26.2 – My fifth running of the tremendous race in Boston, this time it was held in October. The April version was delayed until Columbus Day as a result of all the covid virus mitigation efforts. I’ll remember this as the “baby” Boston Marathon.
The preparation for this one happened throughout our summer. And this year, we had a hot one! So many of the runs were in very humid conditions, no breeze, it was a challenge to get them in and at the right intensity. I started the training in early July, and did October come fast? Yes! I had one period of about 4 days where I felt my lower glute & hamstring on the left side were injured, so I laid off the training for almost a full week. It kind of fit in with the week of lull I’d normally have in a Boston marathon training cycle. I’d do the February A1A race, have a week off, then resume the spring marathon training. So that break wasn’t an issue, but it did allow whatever was perking up time to heal.

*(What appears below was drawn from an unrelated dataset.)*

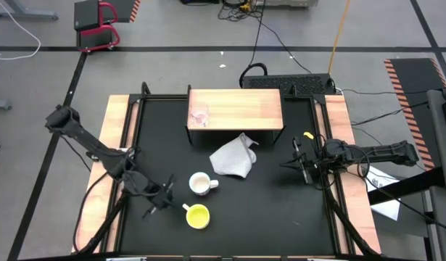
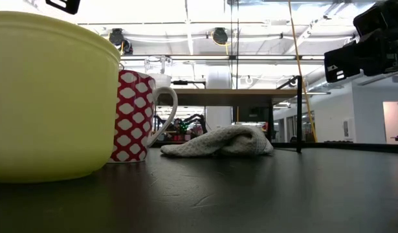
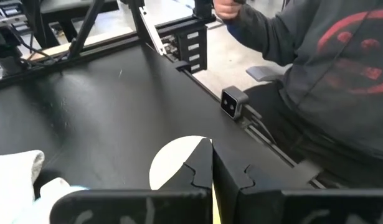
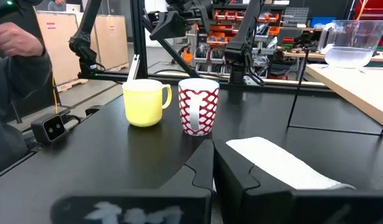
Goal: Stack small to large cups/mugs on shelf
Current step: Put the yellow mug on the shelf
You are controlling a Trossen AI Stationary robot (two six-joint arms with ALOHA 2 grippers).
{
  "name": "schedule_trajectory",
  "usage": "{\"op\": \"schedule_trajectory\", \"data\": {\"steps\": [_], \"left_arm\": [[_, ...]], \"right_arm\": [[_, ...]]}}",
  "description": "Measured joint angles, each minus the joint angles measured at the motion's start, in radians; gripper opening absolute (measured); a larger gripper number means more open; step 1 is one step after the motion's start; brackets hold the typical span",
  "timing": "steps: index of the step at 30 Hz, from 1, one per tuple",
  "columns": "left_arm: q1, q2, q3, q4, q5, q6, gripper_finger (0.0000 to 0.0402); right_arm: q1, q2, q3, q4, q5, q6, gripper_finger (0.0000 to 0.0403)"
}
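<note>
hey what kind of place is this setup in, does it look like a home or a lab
Most likely a robotics lab or workshop, not a home: taped floor lines, loose cables behind the black tabletop, and parts bins with more equipment stands across an open industrial room.

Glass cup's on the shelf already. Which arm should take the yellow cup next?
Left, probably. The left gripper sits shut just beside the yellow cup at the table's near edge. The right gripper, also shut, waits across the table past the cloth. The glass cup is on the shelf.
</note>
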Motion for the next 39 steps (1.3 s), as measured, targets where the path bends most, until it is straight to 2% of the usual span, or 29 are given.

We had a really fun group traveling up for this one. Jen Castro, Nina Montez, Lilia Drew, Gary Walk (who I never saw) Nicole Foster, Kim Dahlmeier, Sandra & Pete Holahan, Regina Goolsby, Rick Mongeau and a few others from our area. I flew with Kim on Friday, arranged to get our Covid vaccine verification done very soon after landing, then visiting the expo for packet pickup, which was fun and easy. The expo was very small this year, shaved down from the large event that usually takes almost a day to pour through. This year, baby Boston delivered a handful of vendor booths from the major sponsors. Maurten, Gatorade, Sam Adams, MarathonFoto, Abbott World Majors, and Poland Springs. We saw everything and took some photos in the booths, many of the vendors would offer free Boston backdrop photos in exchange for your email to market towards.
What began as having a drink next to the expo turned into a great night with Kim, Ben and Nicole. They had just arrived also and were nearby to the convention center. The meal at Del Frisco’s was great, as were the laughs and conversation!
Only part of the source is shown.